For the records that follow, please set down exactly the lines between the one holding "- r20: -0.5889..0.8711" and the one holding "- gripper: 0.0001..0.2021", inclusive, and only those.

*** PROVIDED RECORDS ***

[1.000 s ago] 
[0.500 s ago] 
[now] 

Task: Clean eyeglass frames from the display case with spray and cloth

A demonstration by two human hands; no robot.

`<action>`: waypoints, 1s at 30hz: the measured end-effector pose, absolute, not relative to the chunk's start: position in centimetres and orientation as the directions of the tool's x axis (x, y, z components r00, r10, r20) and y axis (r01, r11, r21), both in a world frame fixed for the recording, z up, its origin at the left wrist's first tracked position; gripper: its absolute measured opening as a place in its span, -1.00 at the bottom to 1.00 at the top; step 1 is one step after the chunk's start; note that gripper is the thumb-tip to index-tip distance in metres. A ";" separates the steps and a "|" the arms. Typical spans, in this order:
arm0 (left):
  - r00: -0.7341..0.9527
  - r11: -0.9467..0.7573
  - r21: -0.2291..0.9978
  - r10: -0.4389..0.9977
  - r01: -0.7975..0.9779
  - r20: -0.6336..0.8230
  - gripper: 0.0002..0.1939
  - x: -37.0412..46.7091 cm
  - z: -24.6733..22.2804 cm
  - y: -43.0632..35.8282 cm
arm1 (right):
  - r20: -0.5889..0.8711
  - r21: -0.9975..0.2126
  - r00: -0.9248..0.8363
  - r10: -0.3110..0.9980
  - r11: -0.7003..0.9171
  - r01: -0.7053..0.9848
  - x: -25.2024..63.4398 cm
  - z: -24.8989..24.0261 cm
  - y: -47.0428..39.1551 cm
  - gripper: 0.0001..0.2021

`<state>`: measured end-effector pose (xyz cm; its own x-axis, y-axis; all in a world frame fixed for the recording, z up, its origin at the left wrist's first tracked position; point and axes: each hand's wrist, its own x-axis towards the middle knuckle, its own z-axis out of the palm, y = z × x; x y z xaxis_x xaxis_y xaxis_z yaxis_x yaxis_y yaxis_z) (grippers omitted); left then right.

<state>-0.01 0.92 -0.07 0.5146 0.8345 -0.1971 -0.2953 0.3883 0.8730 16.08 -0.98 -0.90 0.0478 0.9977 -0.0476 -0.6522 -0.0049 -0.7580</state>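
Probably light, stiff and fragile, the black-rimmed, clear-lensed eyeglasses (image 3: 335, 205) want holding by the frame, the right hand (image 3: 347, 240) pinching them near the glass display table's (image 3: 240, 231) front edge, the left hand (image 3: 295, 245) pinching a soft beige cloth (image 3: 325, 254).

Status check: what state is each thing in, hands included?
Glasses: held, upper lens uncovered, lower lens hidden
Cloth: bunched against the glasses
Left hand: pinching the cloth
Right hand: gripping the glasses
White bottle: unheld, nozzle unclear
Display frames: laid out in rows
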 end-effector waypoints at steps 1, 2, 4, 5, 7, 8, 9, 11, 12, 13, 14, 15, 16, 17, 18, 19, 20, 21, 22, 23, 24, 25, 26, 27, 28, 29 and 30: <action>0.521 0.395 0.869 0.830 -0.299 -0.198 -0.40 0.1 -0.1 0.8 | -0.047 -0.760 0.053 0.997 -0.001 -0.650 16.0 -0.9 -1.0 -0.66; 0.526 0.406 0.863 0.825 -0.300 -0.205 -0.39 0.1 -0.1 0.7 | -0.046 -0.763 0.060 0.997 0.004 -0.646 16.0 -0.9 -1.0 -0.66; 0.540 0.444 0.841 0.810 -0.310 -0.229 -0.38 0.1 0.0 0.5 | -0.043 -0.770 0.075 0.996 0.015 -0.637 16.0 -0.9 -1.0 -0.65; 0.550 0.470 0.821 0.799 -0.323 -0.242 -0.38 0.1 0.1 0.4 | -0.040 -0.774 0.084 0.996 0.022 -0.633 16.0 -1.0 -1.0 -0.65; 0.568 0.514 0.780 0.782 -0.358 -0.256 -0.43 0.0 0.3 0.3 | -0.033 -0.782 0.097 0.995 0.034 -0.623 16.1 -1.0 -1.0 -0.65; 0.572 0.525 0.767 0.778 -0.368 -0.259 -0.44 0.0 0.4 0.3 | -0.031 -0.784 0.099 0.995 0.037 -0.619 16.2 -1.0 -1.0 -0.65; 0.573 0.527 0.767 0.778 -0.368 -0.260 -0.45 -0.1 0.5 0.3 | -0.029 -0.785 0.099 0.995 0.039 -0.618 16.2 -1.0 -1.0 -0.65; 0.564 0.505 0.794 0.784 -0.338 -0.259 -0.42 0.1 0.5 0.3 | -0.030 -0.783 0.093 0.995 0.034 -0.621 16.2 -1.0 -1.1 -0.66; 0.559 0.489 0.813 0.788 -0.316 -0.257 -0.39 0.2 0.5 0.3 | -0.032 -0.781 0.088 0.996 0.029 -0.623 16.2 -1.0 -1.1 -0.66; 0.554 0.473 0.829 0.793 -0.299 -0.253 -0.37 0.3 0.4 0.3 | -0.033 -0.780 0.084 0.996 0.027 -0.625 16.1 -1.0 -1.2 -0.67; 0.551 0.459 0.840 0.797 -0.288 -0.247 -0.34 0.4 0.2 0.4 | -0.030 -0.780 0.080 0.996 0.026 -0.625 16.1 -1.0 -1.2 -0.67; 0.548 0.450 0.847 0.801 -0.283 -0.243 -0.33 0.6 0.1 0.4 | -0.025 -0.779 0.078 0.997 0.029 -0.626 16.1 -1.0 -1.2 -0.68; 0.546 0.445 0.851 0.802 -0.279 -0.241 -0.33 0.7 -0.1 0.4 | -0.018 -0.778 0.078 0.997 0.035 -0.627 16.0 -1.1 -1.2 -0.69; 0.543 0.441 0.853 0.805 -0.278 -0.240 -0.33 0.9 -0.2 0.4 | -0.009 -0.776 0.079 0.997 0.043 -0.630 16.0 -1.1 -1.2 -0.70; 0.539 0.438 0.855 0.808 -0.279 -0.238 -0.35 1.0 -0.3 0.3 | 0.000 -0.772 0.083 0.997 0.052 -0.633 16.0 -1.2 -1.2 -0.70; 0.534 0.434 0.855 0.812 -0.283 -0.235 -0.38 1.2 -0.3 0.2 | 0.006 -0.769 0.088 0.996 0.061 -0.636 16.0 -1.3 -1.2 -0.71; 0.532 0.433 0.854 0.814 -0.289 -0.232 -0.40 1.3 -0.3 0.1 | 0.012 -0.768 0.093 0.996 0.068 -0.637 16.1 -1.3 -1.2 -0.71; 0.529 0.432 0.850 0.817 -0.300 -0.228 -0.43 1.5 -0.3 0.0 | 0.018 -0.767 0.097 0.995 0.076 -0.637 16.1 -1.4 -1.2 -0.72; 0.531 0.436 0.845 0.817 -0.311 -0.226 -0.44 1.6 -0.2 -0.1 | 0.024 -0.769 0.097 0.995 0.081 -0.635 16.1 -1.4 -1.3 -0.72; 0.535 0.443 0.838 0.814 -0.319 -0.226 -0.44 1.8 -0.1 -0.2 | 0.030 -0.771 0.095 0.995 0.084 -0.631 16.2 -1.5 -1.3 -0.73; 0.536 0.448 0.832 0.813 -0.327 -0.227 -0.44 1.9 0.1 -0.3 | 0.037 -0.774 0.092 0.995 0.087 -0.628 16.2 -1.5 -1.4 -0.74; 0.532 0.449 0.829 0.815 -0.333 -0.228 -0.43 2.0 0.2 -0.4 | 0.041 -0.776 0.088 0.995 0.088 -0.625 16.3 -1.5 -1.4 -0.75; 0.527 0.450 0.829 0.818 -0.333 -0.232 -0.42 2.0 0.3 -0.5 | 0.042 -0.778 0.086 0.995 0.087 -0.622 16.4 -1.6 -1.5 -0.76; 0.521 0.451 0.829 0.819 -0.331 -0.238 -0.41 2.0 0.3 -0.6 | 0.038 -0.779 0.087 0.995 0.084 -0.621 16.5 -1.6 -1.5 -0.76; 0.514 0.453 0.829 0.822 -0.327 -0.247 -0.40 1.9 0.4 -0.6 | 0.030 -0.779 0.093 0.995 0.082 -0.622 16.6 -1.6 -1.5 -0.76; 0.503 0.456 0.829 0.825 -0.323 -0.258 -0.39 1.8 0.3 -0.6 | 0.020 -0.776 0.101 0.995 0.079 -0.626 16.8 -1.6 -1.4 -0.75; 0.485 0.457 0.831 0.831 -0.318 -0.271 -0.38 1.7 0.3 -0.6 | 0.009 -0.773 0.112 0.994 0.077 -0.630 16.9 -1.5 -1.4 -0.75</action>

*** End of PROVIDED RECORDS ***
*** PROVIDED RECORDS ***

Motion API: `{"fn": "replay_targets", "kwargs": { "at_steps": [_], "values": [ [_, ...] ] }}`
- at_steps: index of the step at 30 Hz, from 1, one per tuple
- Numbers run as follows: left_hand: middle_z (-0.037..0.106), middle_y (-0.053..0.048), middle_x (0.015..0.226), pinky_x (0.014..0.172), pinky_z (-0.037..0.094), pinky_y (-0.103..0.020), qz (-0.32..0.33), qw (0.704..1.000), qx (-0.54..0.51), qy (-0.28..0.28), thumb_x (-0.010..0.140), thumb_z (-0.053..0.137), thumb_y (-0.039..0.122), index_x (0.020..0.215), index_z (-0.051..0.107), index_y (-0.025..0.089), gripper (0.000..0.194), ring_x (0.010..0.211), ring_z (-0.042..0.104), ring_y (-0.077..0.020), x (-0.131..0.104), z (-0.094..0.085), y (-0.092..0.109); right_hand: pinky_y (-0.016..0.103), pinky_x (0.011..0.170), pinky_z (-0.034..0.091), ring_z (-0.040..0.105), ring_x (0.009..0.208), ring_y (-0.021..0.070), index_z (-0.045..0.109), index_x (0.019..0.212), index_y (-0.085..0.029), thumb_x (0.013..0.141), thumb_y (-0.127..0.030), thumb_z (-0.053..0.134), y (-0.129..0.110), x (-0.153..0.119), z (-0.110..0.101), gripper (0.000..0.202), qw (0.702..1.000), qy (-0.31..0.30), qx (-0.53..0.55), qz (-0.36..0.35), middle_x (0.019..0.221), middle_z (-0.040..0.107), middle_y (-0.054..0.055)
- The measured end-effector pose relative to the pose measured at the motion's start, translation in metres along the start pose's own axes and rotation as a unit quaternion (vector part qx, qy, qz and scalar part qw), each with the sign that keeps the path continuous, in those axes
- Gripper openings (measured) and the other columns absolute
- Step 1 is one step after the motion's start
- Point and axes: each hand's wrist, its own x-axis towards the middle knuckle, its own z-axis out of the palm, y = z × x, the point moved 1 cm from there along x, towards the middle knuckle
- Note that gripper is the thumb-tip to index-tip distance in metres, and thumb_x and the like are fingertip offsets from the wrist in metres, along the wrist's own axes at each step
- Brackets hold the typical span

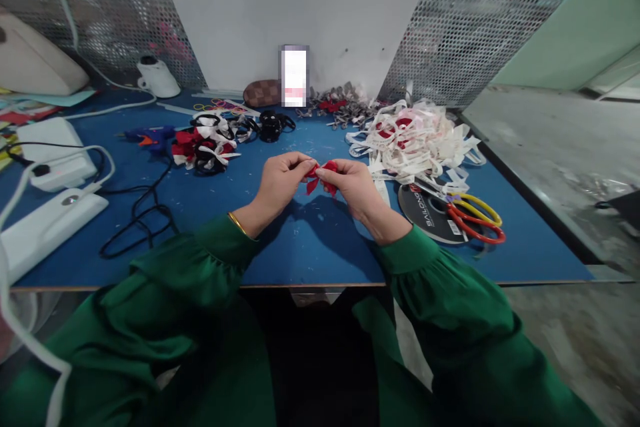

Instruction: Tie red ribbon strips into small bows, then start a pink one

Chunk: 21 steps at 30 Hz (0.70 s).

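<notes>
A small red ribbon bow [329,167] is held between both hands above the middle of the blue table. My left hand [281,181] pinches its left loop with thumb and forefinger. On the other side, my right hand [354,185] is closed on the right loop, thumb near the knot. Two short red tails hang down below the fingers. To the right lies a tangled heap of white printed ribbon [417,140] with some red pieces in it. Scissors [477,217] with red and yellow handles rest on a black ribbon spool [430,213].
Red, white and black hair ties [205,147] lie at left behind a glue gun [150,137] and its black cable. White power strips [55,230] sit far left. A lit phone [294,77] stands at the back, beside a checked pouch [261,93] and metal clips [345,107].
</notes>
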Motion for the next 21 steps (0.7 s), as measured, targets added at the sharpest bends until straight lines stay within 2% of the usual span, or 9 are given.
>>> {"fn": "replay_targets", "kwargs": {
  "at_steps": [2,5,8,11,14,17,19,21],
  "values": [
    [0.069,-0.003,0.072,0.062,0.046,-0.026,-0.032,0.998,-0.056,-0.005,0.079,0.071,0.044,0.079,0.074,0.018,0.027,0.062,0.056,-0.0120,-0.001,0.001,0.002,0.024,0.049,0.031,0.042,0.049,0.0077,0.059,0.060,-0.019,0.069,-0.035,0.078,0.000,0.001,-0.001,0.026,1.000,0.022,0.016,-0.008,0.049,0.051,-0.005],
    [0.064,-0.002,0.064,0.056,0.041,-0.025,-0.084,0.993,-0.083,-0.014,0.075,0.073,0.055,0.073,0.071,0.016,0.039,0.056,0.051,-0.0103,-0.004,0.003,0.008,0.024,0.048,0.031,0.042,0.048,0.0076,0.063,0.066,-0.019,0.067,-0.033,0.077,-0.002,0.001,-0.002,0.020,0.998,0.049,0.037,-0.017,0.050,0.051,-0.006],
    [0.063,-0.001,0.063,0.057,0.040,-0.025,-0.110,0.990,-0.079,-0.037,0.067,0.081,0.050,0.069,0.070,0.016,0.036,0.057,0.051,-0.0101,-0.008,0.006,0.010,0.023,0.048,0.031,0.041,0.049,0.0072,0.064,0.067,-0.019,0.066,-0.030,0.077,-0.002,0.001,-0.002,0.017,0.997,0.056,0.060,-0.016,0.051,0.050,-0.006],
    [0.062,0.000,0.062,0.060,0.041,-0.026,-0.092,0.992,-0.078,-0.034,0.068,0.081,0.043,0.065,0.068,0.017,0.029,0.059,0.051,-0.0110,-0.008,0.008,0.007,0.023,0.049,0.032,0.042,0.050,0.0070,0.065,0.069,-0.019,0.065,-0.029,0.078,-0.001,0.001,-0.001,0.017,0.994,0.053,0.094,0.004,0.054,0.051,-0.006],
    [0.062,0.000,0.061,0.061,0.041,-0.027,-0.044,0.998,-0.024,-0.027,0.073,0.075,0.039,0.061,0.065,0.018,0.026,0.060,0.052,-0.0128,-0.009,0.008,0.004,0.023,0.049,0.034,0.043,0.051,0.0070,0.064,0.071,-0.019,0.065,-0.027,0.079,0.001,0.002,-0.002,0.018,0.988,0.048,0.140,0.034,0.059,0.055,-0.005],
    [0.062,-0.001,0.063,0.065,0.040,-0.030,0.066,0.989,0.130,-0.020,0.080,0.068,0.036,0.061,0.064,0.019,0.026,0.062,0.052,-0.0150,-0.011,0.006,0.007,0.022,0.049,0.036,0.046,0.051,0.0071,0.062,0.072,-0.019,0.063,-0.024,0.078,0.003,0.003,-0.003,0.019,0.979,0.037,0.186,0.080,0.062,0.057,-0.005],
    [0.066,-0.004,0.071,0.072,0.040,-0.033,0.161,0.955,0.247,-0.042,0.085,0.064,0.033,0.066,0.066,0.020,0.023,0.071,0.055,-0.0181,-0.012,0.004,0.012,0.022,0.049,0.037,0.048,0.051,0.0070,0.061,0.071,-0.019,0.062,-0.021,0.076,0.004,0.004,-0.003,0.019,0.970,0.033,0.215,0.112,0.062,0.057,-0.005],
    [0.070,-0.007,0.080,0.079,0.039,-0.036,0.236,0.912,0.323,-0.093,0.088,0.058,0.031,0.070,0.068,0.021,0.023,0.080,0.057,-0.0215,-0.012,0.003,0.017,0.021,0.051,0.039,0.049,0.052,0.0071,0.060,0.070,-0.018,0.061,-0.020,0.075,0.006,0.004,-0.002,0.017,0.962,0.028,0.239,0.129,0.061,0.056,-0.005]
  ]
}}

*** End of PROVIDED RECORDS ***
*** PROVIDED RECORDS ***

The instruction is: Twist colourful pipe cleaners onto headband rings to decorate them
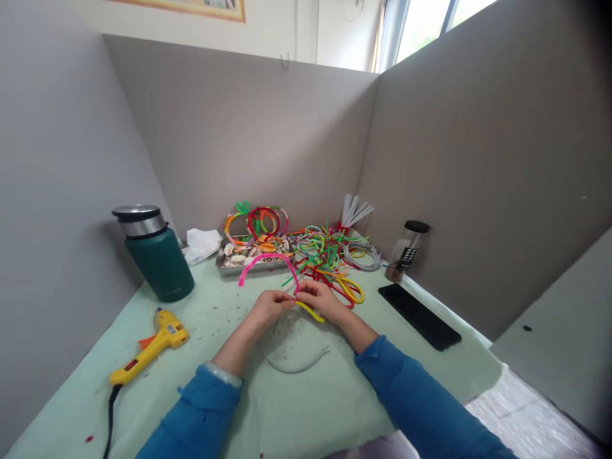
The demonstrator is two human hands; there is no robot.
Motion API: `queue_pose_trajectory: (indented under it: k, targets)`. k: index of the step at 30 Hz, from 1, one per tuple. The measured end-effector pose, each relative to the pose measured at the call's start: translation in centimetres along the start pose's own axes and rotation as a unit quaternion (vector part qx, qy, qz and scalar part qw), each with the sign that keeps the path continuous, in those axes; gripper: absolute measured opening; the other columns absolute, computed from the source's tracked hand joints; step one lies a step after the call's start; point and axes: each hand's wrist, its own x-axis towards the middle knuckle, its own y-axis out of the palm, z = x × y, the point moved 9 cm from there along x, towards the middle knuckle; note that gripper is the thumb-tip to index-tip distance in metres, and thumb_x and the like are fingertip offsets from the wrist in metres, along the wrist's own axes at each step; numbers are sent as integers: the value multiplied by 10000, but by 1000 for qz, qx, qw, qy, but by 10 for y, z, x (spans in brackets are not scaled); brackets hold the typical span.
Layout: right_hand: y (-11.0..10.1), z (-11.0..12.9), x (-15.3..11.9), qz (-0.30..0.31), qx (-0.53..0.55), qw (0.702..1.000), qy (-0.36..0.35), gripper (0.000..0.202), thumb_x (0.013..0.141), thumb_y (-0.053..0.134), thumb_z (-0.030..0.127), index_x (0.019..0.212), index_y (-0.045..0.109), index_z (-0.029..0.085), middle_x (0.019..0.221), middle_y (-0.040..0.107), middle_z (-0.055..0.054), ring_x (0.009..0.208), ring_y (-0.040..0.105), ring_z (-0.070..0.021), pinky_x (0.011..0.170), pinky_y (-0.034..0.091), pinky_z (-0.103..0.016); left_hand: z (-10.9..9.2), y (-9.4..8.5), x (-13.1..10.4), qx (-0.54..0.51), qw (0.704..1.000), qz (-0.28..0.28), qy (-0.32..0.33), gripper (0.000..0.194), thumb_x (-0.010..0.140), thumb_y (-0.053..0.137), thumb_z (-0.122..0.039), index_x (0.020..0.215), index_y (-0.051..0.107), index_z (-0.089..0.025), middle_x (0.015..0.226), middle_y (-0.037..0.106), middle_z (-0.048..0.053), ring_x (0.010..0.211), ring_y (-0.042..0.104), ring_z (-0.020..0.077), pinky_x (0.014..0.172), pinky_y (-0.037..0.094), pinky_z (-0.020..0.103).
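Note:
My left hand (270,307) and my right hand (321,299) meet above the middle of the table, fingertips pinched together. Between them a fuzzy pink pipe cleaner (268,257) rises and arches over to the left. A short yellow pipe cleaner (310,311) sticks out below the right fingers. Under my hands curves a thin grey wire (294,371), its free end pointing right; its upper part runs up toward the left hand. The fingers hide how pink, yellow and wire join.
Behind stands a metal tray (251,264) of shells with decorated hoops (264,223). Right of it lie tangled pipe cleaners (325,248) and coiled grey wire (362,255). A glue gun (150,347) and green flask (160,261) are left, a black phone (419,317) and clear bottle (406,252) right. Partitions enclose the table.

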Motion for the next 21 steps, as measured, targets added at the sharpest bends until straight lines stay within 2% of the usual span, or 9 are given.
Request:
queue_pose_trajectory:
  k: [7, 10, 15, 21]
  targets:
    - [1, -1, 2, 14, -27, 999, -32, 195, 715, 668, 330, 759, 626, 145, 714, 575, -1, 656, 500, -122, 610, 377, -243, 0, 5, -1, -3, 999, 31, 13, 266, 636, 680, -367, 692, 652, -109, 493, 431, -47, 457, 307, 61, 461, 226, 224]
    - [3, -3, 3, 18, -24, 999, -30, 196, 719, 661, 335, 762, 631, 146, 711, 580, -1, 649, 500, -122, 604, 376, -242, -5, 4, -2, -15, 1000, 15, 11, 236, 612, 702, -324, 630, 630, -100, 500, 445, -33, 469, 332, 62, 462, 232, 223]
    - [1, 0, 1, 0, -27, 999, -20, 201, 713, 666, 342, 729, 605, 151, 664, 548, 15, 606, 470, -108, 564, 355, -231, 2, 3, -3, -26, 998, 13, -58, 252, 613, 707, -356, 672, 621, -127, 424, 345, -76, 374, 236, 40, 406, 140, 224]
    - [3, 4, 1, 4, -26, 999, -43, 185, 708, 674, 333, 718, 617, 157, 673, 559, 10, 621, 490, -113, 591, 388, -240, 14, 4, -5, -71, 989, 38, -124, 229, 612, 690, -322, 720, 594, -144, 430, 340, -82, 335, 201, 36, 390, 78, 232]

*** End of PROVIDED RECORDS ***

**SOLUTION TO THIS TASK:**
  - r20: -0.5889..0.8711
  - r21: -0.9975..0.2126
  - r00: -0.9248..0.8363
  - r10: -0.3110..0.9980
  - r11: -0.7003..0.9171
  - r01: -0.7053..0.9848
  - x: -25.2024..63.4398 cm
  - z: -24.8989..24.0261 cm
  - y: -47.0428..39.1551 cm
  - gripper: 0.0001..0.2021

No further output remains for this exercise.